But that was only half-right, because Asami hadn't tried to bridge that chasm at all. She'd been glad when he went to prison, because then she wouldn't have to work through anything with him. It was as if he had died and left her with all his undone things, some to finish and some to unravel. She testified at the trial.

She kept busy. Future Industries was in shambles, Korra was going through a lot emotionally and physically. People needed her, and Asami was there for them, just like they had been there for her.

And then the first letter came, and her father's handwriting on the envelope was like a slap on the face. The letter had waited in her inbox like a venomous snakelizard, underneath bills and business letters and requests, and by the time it emerged at the top of the pile, a week had passed since she received it. Her hand trembled on the cheap paper -- it was all he could afford now, from the prison commissary -- and then she threw it violently into the wastebasket and picked up the next piece of correspondence in the box.

After the fourth letter arrived, ink still wet, smearing her fingers like a brand, she went to see him, to tell him to stop. She hated the way he made her feel. She didn't want to forgive him. She wanted to stop hurting.

The first thing she thought was that he had aged a lot in prison; his hair was all gray now, his beard unruly. But the way he looked at her hadn't changed at all. She'd always known her father loved her the most of anyone in the world. He had done the things he had done because he'd thought it would keep her safe. He'd been wrong to do them, and he'd hurt a lot of people, but he'd thought she was the most important. He apologized again, in person this time.

"I don't know if I can forgive you," she said. Her heart beat. She shut her eyes. "But we can try."

Hiroshi had told his daughter many stories about her mother -- her kindness, her warmth. He'd seen Yasuko in Asami. But Asami had her father's strength of will, as well, and stubbornness, and willingness to take a chance. She made her own choices.

She set up the pai sho board.



There were a lot of orphans in Zaofu -- not because it was dangerous to live there, but because it was a good place for homeless children. Suyin knew that there were some villages in the surrounding area that sent children to her city when their parents died, because they thought the kids could have a better life. Su did her best to prove them right, because someone should take care of those children. The orphanages and free schools were well-funded, and she had many employees who saw her as a mother-figure, a rescuer.
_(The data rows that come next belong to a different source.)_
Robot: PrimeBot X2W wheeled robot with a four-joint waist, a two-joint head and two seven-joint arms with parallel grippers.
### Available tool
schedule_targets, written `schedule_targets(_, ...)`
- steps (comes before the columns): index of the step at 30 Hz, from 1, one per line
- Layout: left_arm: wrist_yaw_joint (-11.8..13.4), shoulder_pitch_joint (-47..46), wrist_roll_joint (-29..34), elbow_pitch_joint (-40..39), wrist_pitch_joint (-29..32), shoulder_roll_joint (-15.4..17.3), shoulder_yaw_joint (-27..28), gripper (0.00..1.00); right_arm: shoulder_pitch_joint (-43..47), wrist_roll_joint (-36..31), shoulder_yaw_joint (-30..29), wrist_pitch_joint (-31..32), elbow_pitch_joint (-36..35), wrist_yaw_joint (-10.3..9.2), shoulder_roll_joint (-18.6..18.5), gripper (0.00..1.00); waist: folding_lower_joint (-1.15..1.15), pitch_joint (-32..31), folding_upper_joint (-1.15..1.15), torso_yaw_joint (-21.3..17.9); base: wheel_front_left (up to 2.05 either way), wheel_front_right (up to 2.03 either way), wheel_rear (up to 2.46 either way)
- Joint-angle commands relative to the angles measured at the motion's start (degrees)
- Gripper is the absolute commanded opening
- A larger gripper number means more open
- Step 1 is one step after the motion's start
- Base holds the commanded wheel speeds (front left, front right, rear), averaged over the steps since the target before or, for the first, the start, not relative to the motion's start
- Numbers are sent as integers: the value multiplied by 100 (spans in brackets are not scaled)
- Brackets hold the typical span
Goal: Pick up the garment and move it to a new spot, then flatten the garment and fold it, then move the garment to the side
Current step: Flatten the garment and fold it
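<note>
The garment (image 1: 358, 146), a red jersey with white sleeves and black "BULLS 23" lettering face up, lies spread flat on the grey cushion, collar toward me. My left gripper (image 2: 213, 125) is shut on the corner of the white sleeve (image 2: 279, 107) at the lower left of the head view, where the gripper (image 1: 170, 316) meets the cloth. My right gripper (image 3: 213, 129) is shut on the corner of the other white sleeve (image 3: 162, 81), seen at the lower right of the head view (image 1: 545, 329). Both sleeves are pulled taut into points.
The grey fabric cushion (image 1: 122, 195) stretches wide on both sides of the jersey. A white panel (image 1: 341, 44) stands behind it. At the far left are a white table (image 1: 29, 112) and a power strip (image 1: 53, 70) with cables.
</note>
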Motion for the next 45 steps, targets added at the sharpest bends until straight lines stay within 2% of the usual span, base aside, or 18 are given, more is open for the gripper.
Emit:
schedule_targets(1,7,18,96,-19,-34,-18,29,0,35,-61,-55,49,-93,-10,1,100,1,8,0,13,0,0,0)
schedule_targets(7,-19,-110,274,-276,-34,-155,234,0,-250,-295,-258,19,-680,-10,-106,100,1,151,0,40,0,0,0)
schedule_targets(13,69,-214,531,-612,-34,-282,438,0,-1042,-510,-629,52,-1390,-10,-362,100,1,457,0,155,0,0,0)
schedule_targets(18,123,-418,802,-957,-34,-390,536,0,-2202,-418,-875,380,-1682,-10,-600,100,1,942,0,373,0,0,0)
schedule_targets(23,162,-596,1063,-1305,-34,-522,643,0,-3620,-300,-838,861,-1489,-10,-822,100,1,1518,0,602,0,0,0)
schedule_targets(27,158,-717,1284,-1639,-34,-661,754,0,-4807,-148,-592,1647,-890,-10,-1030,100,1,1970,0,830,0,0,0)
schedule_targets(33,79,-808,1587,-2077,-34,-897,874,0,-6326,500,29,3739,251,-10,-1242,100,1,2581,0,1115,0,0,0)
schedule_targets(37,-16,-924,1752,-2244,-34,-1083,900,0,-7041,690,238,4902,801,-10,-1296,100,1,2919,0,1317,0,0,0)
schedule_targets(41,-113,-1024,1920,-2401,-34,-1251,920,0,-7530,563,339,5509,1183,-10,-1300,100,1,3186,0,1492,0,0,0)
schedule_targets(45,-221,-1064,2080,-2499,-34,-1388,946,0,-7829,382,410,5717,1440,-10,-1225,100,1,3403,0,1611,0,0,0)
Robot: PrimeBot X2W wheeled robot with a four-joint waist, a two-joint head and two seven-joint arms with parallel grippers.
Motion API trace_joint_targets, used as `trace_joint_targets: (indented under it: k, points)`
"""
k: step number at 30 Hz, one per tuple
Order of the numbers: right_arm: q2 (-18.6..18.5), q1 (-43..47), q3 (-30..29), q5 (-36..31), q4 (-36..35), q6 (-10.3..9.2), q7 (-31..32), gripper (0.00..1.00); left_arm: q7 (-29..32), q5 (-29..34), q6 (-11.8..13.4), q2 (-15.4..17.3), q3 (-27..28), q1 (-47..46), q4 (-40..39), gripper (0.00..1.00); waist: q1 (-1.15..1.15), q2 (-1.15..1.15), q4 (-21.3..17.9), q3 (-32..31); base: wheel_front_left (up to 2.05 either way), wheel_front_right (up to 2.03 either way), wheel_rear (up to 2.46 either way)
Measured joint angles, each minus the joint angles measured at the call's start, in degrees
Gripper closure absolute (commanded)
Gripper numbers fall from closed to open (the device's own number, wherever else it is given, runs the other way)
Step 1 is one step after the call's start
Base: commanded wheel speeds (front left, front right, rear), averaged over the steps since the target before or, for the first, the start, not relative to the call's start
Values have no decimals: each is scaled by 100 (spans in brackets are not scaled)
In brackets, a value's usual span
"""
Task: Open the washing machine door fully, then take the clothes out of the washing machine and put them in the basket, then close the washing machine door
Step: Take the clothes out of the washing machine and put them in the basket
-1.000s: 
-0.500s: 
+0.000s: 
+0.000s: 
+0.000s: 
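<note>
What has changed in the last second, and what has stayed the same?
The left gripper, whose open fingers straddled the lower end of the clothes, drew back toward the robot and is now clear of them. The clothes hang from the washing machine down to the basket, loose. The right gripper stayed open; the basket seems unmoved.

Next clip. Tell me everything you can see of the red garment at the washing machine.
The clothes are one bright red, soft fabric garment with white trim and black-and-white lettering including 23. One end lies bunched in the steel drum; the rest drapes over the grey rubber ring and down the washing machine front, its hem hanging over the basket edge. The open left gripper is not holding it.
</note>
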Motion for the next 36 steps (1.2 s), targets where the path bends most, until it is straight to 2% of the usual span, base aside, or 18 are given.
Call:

But Kuvira had been special. Su wasn't sure when the girl had first caught her eye, but after she noticed her, she couldn't quit noticing. Kuvira worked hard and had a sort of careful grace that persisted both in her dance and bending. She was smart, and trustworthy, and although sometimes it was necessarily to rein in her enthusiasm, Su admired that passion. She often stopped to watch her dance or offer specific encouragement. She pushed Kuvira to work harder, right to her limits and past them, and she thought that Kuvira appreciated the guidance.

When Kuvira began to focus in on combat as opposed to dance, Suyin didn't mind. Kuvira had a talent for both, but being a performer was an exhausting life at times, as Su knew well. Kuvira wouldn't want to spend years cramped in tiny circus wagons, crossing the Earth Kingdom and smiling at strangers. Why would she, when she could stay right here at Su's side, accepted and relied upon?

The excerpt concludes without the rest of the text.